Where a line of the listing below includes the word "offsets", reproduce that line.

+ + +

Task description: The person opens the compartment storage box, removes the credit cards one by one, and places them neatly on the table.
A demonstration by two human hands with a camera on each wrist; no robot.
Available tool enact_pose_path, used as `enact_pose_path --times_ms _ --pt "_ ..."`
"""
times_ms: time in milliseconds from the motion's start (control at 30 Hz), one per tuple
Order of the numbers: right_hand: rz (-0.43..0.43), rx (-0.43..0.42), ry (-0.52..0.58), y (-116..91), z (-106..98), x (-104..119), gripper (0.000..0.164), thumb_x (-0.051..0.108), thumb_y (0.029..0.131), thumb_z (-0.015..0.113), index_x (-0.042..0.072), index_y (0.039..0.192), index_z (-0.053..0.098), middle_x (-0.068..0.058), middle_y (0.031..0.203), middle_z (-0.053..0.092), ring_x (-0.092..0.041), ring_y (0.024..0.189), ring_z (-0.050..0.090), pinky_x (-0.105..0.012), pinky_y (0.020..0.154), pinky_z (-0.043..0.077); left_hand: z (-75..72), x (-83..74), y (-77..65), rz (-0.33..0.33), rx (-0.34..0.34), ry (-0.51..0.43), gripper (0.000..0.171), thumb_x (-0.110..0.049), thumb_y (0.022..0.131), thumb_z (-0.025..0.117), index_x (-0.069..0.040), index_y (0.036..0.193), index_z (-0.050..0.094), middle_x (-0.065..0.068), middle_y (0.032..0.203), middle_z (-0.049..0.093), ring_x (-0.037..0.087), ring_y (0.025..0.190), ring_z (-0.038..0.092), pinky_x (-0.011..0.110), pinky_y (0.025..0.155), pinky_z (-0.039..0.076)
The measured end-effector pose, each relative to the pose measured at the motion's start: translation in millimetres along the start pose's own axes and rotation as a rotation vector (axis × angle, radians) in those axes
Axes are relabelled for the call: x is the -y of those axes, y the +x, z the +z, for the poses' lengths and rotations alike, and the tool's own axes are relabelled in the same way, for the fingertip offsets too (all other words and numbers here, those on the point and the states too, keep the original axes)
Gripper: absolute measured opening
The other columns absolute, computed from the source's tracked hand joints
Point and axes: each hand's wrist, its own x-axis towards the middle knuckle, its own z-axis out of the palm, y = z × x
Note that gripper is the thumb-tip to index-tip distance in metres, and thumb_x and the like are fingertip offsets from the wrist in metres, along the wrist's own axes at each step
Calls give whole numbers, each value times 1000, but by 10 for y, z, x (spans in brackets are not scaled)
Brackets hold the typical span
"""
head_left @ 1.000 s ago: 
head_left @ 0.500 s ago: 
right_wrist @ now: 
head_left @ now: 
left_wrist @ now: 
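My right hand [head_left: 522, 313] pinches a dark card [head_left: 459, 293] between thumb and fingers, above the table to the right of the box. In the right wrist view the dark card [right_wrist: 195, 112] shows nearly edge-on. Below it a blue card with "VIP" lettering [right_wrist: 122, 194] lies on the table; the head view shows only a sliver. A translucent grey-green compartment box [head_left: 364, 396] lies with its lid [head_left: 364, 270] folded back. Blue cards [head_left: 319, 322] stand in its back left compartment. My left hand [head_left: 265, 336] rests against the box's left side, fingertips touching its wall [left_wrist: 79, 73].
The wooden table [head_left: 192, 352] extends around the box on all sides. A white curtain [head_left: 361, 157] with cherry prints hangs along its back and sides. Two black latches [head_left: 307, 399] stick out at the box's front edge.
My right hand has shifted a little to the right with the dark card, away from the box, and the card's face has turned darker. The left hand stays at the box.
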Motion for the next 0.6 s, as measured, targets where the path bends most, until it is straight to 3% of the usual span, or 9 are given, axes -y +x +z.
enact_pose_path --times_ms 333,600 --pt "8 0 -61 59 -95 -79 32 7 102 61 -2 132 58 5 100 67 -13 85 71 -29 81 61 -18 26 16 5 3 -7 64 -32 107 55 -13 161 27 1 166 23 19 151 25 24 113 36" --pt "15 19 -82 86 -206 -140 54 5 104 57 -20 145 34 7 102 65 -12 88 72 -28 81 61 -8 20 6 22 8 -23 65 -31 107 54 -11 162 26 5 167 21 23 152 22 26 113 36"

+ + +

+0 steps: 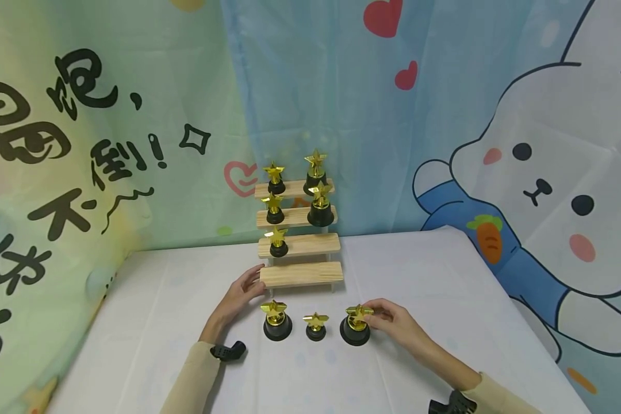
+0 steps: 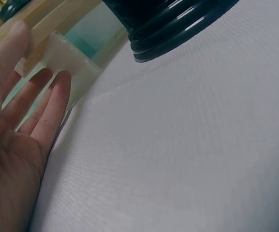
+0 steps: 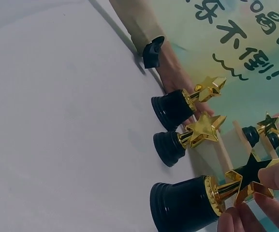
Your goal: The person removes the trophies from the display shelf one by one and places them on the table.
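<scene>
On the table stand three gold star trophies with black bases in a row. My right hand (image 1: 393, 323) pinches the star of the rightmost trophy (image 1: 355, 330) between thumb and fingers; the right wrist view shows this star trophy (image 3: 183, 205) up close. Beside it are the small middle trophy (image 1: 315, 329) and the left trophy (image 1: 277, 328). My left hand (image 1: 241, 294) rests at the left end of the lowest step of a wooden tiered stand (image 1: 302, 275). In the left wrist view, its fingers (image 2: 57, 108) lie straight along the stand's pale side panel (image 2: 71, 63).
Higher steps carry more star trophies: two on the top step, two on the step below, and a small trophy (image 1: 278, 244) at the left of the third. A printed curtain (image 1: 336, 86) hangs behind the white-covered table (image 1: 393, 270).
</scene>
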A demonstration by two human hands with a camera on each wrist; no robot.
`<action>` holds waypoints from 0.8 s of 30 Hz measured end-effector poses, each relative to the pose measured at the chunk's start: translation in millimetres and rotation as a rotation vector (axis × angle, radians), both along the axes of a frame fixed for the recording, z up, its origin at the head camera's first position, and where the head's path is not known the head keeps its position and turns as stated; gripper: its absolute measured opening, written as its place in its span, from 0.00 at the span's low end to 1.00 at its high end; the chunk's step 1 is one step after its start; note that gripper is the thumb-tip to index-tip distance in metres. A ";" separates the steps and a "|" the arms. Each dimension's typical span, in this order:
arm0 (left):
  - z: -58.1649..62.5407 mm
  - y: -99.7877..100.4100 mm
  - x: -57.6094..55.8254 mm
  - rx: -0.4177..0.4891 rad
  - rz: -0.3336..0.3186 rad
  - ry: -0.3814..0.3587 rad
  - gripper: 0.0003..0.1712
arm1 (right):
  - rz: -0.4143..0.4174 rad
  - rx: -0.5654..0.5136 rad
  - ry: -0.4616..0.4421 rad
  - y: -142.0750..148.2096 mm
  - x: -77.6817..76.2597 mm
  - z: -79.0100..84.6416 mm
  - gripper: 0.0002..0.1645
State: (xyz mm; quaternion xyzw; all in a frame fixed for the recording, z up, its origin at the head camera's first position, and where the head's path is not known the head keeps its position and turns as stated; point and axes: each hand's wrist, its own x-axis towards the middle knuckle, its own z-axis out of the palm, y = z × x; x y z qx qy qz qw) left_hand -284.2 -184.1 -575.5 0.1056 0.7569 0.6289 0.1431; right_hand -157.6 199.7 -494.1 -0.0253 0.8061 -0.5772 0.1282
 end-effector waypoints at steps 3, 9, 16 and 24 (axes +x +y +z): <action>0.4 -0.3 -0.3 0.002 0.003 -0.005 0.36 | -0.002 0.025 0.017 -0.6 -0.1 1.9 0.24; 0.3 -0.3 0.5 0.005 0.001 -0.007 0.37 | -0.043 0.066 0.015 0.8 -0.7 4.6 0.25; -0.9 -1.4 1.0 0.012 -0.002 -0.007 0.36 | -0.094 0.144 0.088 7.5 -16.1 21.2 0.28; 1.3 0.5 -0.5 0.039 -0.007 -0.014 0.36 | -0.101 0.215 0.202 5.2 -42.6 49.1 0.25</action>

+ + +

Answer for the task:
Axes are relabelled for the call: x is the -y of those axes, y the +x, z the +z, for the poses' lengths and rotations alike, and the tool's own axes are relabelled in the same way, for the fingertip offsets too (all other words and numbers here, those on the point and the states too, keep the original axes)
Note that gripper is the thumb-tip to index-tip distance in metres, and thumb_x and the like are fingertip offsets from the wrist in metres, along the wrist's own axes at each step

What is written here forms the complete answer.